Try it:
Write the listing out again exactly as it stands, with no images.
Start of Block
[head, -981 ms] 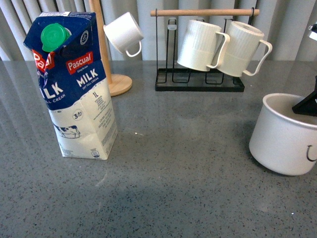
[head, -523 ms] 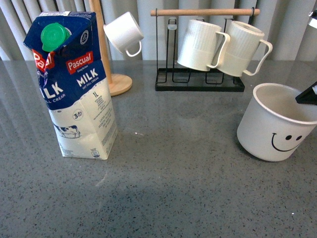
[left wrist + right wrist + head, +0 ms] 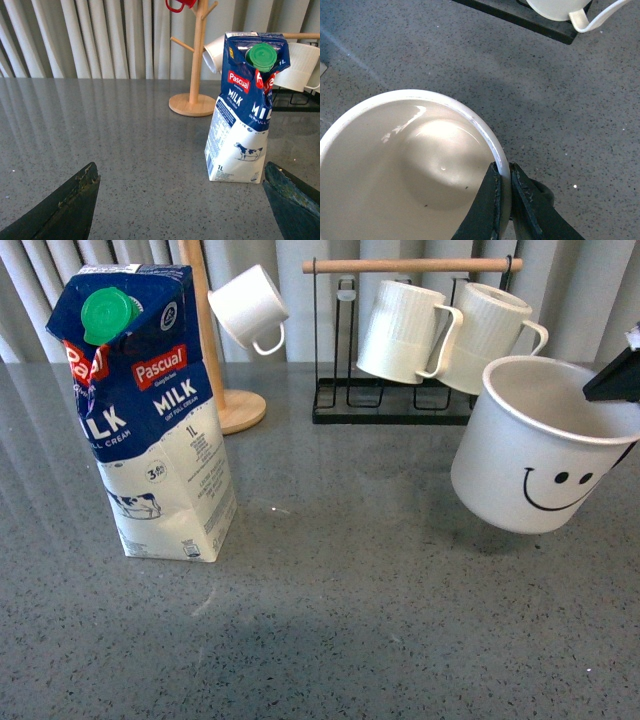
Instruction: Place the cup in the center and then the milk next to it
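**Front view.** The cup (image 3: 530, 455) hangs clear of the counter (image 3: 350, 630) at the right side, in front of the black rack (image 3: 400, 405). It is tilted, with its smiley face turned toward the camera. The right fingers (image 3: 612, 380) reach its rim from the right edge.

**Right wrist view.** The right fingers (image 3: 487, 210) pinch the cup's wall at the rim. One finger lies inside the cup and the other outside, with the white rim between them. The cup's interior (image 3: 395, 165) shows bare and pale.

**Left side.** The milk (image 3: 150, 410) stands upright on the counter, well apart from the cup, near the wooden mug tree (image 3: 205, 340).

**Left wrist view.** The left fingers (image 3: 65, 205) are spread wide, holding nothing. The milk (image 3: 245, 110) stands ahead of them, nearer one fingertip.
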`<state>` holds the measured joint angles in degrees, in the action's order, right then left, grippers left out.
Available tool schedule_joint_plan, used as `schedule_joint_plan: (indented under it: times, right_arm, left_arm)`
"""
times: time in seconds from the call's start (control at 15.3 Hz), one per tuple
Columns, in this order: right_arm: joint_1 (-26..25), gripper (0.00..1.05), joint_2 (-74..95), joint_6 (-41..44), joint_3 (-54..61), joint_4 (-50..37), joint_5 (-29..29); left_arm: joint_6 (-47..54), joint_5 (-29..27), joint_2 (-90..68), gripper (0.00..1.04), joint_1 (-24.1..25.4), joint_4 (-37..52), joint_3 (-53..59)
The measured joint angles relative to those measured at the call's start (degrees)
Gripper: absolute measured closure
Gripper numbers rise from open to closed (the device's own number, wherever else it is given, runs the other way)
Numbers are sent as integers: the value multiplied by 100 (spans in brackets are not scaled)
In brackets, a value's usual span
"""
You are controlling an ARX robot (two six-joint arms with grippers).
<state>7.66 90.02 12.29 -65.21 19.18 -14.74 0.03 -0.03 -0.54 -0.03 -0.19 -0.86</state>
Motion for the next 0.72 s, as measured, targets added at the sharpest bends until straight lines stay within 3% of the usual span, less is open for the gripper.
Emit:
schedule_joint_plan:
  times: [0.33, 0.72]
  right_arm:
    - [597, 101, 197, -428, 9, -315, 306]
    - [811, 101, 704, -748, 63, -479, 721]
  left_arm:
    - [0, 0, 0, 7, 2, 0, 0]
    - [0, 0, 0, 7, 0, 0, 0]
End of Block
Answer below:
[head, -981 ms] 
[head, -523 ms] 
[left wrist + right wrist + head, +0 ms] 
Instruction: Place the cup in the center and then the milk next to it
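**Front view.** The cup (image 3: 530, 455) hangs clear of the counter (image 3: 350, 630) at the right side, in front of the black rack (image 3: 400, 405). It is tilted, with its smiley face turned toward the camera. The right fingers (image 3: 612, 380) reach its rim from the right edge.

**Right wrist view.** The right fingers (image 3: 487, 210) pinch the cup's wall at the rim. One finger lies inside the cup and the other outside, with the white rim between them. The cup's interior (image 3: 395, 165) shows bare and pale.

**Left side.** The milk (image 3: 150, 410) stands upright on the counter, well apart from the cup, near the wooden mug tree (image 3: 205, 340).

**Left wrist view.** The left fingers (image 3: 65, 205) are spread wide, holding nothing. The milk (image 3: 245, 110) stands ahead of them, nearer one fingertip.
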`<state>` holds the measured joint angles in degrees, in the action's order, right then left, grippers left out.
Available tool schedule_joint_plan, used as `schedule_joint_plan: (indented under it: times, right_arm, left_arm)`
"""
times: time in seconds from the call's start (control at 15.3 Hz), one per tuple
Columns, in this order: right_arm: joint_1 (-26..25), gripper (0.00..1.05), joint_2 (-74..95), joint_6 (-41..44), joint_3 (-54..61), joint_4 (-50..37), joint_5 (-29..29); left_arm: joint_6 (-47..54), joint_5 (-29..27), joint_2 (-90..68), gripper (0.00..1.04), joint_1 (-24.1..25.4), joint_4 (-37..52), joint_3 (-53..59)
The measured joint angles relative to those measured at the call's start (degrees)
Gripper: absolute measured closure
Gripper numbers rise from open to closed (the device's own number, wherever else it is given, runs the other way)
Numbers are sent as integers: the value multiplied by 100 (spans in brackets are not scaled)
In brackets, a value's usual span
"""
You are controlling an ARX robot (two six-joint arms with grippers).
<state>7.66 90.02 12.29 -65.21 19.18 -14.74 0.03 -0.03 -0.54 -0.03 -0.19 -0.86</state>
Motion for the next 0.72 s, as measured, targets added at the sharpest bends until straight lines stay within 3% of the usual span, less is open for the gripper.
Emit:
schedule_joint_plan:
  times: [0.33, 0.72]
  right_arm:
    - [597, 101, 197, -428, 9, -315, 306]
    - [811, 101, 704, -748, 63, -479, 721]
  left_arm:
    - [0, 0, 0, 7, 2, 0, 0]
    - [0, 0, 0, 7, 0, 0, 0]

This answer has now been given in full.